* **Task objective**: Every line below that holds the string "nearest" should be copied.

▬▬▬▬▬▬▬▬▬▬

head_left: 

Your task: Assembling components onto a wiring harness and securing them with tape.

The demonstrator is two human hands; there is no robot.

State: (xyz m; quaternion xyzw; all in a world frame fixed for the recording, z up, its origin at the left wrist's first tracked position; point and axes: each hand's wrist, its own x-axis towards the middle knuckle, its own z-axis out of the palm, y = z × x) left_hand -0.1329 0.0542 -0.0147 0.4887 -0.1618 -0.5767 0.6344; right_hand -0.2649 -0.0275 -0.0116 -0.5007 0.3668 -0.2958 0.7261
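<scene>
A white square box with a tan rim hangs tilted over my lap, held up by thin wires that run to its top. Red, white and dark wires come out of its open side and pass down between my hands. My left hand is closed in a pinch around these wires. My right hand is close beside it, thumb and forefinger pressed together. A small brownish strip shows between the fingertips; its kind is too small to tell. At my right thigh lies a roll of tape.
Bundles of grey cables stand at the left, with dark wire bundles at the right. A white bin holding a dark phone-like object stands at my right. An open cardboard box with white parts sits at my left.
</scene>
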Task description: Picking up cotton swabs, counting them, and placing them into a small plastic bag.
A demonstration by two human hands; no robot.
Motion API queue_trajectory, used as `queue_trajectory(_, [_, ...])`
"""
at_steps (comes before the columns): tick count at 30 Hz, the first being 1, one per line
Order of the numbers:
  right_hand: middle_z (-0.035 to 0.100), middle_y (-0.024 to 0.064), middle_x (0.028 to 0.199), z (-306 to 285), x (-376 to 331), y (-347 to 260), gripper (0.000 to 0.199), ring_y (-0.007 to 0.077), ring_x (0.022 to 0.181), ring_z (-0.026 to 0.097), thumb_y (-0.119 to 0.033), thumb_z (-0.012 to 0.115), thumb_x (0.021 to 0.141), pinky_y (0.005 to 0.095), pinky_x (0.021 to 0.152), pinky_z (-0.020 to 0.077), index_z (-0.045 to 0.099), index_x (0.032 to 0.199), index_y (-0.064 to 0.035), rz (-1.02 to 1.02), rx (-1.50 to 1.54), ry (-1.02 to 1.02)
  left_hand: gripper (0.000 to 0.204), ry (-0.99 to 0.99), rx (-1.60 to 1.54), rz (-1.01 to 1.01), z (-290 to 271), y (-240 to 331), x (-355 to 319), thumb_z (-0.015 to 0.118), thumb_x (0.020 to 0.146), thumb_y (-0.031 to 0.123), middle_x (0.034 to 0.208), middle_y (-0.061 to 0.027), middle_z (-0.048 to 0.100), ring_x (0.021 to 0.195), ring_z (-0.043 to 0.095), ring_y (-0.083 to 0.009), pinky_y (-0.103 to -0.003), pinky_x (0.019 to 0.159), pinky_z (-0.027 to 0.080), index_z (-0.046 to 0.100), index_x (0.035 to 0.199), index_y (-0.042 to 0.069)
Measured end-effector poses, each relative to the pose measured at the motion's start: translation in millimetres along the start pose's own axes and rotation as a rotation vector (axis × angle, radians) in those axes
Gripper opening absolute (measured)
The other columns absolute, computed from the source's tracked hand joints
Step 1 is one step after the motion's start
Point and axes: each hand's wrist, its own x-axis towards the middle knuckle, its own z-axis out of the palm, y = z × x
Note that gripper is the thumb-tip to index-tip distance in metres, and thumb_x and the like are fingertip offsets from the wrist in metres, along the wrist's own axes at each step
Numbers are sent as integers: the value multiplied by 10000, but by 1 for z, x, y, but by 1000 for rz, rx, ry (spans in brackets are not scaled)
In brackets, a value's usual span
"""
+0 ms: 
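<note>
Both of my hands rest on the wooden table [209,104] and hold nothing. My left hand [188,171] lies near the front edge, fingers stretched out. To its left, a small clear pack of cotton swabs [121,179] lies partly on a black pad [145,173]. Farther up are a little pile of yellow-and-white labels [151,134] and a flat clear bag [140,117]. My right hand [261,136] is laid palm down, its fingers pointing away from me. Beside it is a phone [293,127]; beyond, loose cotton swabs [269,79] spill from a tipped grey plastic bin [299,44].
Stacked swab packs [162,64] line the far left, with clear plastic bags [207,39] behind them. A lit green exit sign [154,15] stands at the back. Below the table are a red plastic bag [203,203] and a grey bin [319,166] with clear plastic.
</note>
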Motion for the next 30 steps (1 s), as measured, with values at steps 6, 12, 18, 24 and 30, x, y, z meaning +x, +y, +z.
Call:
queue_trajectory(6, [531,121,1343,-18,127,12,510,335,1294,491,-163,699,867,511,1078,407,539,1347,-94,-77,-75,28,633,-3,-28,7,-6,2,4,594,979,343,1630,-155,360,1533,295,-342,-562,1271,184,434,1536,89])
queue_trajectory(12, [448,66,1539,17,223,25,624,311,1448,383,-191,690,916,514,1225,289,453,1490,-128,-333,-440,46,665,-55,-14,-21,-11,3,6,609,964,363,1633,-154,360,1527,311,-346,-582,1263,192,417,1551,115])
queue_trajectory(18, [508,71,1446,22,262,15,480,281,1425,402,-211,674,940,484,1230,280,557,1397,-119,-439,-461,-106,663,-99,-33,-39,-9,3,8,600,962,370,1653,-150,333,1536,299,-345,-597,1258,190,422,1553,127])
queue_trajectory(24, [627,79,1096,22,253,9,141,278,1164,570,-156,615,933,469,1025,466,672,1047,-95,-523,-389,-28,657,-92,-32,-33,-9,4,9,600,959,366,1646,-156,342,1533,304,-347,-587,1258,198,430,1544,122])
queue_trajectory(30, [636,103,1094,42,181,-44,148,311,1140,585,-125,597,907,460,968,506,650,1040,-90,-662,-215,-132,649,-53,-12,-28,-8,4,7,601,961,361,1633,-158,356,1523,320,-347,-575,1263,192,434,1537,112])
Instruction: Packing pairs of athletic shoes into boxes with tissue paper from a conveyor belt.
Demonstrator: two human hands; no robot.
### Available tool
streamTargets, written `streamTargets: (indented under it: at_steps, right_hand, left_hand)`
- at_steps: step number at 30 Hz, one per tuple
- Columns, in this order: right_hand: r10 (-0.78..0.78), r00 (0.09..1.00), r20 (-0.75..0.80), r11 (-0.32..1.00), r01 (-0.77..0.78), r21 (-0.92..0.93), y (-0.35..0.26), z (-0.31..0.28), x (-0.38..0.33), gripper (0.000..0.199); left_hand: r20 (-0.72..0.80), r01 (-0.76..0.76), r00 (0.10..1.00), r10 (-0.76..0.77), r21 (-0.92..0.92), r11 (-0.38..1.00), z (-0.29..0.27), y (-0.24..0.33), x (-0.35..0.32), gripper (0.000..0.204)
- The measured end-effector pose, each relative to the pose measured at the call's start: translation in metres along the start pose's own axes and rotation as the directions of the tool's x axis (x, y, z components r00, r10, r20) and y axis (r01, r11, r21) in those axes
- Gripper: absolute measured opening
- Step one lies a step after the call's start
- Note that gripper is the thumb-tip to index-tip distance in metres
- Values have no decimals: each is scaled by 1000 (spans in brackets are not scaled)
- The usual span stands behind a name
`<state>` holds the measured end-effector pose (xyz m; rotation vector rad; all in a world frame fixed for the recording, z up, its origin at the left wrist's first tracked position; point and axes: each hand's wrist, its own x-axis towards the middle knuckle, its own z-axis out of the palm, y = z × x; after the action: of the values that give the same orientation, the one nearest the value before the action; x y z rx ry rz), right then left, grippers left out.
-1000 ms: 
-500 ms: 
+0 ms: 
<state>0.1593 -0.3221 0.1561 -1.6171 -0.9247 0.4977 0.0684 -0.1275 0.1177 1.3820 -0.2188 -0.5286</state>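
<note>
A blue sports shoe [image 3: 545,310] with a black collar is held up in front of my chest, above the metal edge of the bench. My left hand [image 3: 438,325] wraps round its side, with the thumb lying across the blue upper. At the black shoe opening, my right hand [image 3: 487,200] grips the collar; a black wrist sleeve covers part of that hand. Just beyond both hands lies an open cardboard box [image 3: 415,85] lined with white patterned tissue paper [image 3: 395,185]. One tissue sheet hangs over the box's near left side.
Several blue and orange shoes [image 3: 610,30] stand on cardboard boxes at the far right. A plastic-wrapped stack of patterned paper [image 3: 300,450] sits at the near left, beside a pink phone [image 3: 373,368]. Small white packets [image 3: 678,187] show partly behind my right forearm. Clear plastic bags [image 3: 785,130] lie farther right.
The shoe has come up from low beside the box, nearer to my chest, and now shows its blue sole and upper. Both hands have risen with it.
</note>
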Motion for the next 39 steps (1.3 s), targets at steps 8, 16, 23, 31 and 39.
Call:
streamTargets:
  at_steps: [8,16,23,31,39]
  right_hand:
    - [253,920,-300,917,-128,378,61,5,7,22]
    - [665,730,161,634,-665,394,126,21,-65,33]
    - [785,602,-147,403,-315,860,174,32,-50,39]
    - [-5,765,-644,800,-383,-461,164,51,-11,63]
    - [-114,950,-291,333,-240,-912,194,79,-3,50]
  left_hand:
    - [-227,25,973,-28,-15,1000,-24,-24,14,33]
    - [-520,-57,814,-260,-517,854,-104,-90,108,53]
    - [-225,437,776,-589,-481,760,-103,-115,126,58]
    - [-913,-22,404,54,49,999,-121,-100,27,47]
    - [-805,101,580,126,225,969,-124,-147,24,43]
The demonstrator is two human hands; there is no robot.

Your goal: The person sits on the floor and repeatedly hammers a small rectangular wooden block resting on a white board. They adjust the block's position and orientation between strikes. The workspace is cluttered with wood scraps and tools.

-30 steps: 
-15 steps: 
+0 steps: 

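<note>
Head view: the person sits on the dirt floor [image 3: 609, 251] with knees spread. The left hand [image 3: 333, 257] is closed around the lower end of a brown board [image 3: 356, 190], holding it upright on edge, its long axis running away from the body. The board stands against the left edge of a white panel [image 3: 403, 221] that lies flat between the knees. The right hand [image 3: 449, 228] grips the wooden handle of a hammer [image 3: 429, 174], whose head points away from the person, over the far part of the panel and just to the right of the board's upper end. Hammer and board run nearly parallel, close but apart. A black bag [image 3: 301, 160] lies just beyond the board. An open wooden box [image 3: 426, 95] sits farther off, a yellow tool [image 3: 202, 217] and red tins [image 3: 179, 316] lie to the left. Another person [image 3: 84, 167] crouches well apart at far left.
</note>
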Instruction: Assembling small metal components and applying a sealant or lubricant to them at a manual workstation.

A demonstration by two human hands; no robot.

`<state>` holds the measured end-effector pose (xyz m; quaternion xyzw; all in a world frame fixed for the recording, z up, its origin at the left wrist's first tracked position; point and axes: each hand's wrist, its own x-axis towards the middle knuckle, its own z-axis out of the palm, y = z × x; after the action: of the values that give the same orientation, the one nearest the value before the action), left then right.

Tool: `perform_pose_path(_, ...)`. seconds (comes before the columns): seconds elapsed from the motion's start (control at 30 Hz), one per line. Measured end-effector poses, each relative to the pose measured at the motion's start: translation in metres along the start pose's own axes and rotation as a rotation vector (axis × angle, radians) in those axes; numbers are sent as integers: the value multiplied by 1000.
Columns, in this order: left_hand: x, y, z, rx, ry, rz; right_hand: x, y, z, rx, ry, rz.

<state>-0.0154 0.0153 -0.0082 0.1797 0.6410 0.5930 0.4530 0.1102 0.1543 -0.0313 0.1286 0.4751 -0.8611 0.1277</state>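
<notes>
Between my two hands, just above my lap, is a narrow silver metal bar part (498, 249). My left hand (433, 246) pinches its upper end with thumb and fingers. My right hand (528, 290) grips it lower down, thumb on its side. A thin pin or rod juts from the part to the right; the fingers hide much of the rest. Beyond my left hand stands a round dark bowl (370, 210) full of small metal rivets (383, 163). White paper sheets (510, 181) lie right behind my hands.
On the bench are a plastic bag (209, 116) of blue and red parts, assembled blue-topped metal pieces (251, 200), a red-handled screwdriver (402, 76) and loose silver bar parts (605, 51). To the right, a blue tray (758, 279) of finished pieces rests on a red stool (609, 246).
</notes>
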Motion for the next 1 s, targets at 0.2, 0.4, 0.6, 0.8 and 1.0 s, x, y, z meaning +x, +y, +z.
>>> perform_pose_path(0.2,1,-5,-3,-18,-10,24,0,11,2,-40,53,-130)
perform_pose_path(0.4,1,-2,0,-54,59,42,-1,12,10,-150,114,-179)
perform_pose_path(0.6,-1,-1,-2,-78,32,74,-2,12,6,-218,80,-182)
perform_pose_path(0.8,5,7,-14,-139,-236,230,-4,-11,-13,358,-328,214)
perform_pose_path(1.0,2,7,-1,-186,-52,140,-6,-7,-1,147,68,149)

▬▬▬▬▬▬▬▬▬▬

* **Solution for this task**:
`<state>` holds the measured end-effector pose (xyz m; rotation vector rad; all in a world frame fixed for the recording, z up, its origin at the left wrist's first tracked position; point and axes: each hand's wrist, its own x-axis towards the middle knuckle, its own z-axis out of the palm, y = z × x; after the action: of the values that give the same orientation, the one nearest the value before the action; x y z rx ry rz), right then left, grippers left out.
`<state>` holds the measured end-effector pose (xyz m; quaternion xyzw; all in a world frame fixed for the recording, z up, its origin at the left wrist's first tracked position; point and axes: each hand's wrist, its own x-axis towards the middle knuckle, its own z-axis out of the palm, y = z × x; after the action: of the values that give the same orientation, the one nearest the value before the action), left then right.

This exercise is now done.